HÁBIL CONTESTADOR III
O professor buscava sua vingança,
mas Gandhi era estudioso e não errava
qualquer questão que em prova apresentava;
certo dia, por pura manigância,
escreveu em seu teste, sem bonança,
a palavra “Idiota!” e a entregava,
mas Gandhi também esta lhe ganhava:
“Professor,” cobrou ele, sem tardança,
“O senhor não colocou minha nota,
somente apôs a sua assinatura!...”
E como testemunhas ali havia,
o professor a corrigi-la se devota,
sem encontrar nela a menor rasura
e a nota assim de aprovação lhe conferia!

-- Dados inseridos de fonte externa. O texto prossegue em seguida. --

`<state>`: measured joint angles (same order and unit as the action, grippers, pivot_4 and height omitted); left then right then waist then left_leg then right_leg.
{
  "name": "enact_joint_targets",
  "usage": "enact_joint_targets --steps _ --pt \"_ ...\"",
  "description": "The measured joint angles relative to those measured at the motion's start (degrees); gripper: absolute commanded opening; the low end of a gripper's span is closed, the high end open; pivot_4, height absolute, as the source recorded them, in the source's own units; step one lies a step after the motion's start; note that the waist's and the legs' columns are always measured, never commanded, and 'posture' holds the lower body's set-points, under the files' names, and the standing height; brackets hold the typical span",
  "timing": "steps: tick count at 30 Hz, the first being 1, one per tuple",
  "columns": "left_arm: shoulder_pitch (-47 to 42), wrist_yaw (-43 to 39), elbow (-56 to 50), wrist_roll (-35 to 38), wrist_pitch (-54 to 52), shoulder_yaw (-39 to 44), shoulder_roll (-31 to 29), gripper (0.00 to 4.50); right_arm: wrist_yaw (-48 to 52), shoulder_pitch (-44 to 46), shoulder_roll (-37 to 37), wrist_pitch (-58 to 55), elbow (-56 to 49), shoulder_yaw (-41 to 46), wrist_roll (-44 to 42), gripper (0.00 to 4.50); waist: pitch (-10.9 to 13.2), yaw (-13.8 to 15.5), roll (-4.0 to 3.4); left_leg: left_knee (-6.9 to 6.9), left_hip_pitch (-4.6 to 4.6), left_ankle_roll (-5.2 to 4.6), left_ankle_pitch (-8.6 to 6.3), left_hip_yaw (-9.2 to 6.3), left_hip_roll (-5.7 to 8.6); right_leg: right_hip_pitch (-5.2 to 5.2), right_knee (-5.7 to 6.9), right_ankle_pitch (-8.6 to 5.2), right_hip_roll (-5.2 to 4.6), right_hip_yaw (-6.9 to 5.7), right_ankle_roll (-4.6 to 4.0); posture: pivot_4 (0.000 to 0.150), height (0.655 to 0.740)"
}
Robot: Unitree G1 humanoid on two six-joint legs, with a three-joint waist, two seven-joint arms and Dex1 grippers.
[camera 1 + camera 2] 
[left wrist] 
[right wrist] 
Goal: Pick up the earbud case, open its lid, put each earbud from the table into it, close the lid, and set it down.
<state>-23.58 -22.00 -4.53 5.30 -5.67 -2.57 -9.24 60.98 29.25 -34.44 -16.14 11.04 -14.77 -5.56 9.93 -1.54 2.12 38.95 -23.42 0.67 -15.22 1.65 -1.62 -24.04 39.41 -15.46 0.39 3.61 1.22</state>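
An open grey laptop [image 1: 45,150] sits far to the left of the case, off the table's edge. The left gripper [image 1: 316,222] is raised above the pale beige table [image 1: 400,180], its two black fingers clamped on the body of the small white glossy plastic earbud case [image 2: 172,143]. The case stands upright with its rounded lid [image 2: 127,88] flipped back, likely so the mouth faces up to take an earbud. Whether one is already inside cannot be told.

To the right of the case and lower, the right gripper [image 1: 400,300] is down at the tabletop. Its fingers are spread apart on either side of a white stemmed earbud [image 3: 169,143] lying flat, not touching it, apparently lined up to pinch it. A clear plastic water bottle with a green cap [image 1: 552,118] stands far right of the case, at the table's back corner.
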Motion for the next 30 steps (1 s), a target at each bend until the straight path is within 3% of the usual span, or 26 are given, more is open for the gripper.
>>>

GUERRILIZAÇÃO I – 30 JAN 22
O que chamamos de “civilização”
é, na verdade, sucessão de guerras,
assolando desde praias até serras,
onde quer que haja humana habitação!
Parece haver entre nós a compulsão
de querer conquistar alhures terras;
muito lamento encontrar ditas encerras,
sempre que algo desperte uma ambição,
sem precisar de desbravar o trampolim
ou as riquezas que alguém reuniu assim.
Tudo o mais serve apenas de pretexto:
política, religião, qualquer ofensa,
pura desculpa para a inveja densa,
caso estudemos de nossa história o texto.
GUERRILIZAÇÃO II
A própria Bíblia a nos mostrar, constante,
a sucessão de guerras de conquista,
ou a intenção de interromper-se a pista
de um exército invasor em tal instante.
A história grega a revelar bastante:
cada cidade-estado ergue sua crista,
que o território alheio assim insista
em assolar, como em ciúme delirante;
após de Esparta a forte hegemonia
tendo durado por mais longos anos,
os envolveram em lutas de extermínio.
Como Plutarco tantas vezes nos diria,
que se não fossem embates tão insanos,
não sofreria a Grécia seu declínio!
GUERRILIZAÇÃO III
Longe de mim afirmar a inocência
dos animais, também movidos por cobiça,
mas que não reúnem suas tropas para a liça
e exercem apenas por breve tempo sua
potência.
Também se veem as guerras sem clemência
de tribos de formigas, a quem atiça
lutar por território ou, por preguiça,
tomar da outra a econômica prudência;
E no entretanto, não serei por vez primeira
a afirmar que a guerra traz progresso,
que sem ela menos teríamos avançado.
Somente que a litigar ainda queira:
por que nosso proceder é tão espesso,
que prossigamos só depois de haver matado!